At one stage, The Music Man jibes the self-possessed antics of the characters, and most specifically Caroline in a stroke of Brechtian alienation. “Does anyone really care?” he asks the audience. There is no reply. Perhaps in Bertolt Brecht’s Ensemble Theatre, an audience member may have called out in authoritative German.., “Yes I do!” But that is not the issue. Brecht asked audiences to judge, to seek solutions, to empower people against oppressions, personal and public. We are not meant to care, although it is inevitable that we may wish resolution to these characters’ desperate turmoil in love and lust and desire. The Music Man’s incantation is provocative, and it is the duty of a generation that has passed through this confusing rite of passage to judge, but not pass judgement, to change, but not condemn, to accept, but not deny. It may not be the last time for these characters to pass this way, but it could be a step towards the first time to carry experience through to the next time.

Katherine Berry as Valerie. FrancesMcNair
as Ellie and Kat Bramston as Caroline
Photograph by Reid Workman
Acoustic Theatre have made an impressive and entertaining entrance upon the Canberra stage with a production that deserves a journey towards future success. This is a company that lends a voice to its generation and a theatrical tour de force for all generations.

Whether theatre in the round is the most ideal performance space for a show that needs to connect directly with every member of the audience is a matter for debate.
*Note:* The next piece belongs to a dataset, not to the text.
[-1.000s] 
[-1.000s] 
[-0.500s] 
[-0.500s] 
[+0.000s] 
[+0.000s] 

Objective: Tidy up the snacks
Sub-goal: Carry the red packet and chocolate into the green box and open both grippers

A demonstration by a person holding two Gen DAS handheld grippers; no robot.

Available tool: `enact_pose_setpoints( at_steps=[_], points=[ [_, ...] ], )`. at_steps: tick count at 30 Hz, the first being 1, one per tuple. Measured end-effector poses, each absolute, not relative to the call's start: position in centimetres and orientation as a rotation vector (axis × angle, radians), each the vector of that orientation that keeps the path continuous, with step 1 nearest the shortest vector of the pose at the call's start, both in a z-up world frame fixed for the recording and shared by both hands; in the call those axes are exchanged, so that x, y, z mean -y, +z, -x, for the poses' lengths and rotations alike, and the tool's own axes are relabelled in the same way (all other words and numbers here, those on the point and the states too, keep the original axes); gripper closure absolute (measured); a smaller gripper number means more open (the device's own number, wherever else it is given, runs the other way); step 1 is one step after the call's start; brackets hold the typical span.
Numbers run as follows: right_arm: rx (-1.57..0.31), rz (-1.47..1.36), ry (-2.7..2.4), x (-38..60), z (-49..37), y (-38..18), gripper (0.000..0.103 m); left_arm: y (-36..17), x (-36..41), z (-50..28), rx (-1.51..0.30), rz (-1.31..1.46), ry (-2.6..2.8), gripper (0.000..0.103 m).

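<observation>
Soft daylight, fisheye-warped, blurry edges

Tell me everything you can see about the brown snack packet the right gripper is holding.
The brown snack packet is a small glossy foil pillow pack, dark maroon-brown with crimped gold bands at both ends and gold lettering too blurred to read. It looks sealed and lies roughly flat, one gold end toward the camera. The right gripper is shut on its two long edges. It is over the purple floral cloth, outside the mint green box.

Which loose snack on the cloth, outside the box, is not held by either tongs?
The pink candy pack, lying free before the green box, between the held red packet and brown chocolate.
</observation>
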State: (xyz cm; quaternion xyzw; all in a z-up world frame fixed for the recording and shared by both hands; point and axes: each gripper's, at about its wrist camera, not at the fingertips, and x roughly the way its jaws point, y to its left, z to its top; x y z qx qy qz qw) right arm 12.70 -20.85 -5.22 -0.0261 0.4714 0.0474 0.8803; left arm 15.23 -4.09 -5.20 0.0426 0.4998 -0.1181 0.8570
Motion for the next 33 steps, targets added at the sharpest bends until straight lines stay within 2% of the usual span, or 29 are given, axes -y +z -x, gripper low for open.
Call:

The Last Time deals with important issues in an attempt to resolve many of the conflicts and dilemmas of its generation and too often audience members are excluded from a performer’s total character. Intimacy is great. Exclusion can be too alienating.

Finally, this dynamic new work already has the potential to tour to other venues and Fringe festivals or cabaret festivals. It is a great ambassador for young Canberra talent with a show that has a lot to say in a thoughtful, consciousness raising way. Hopefully it will not be the last time for audiences to see Acoustic Theatre’s ground-breaking alternative musical.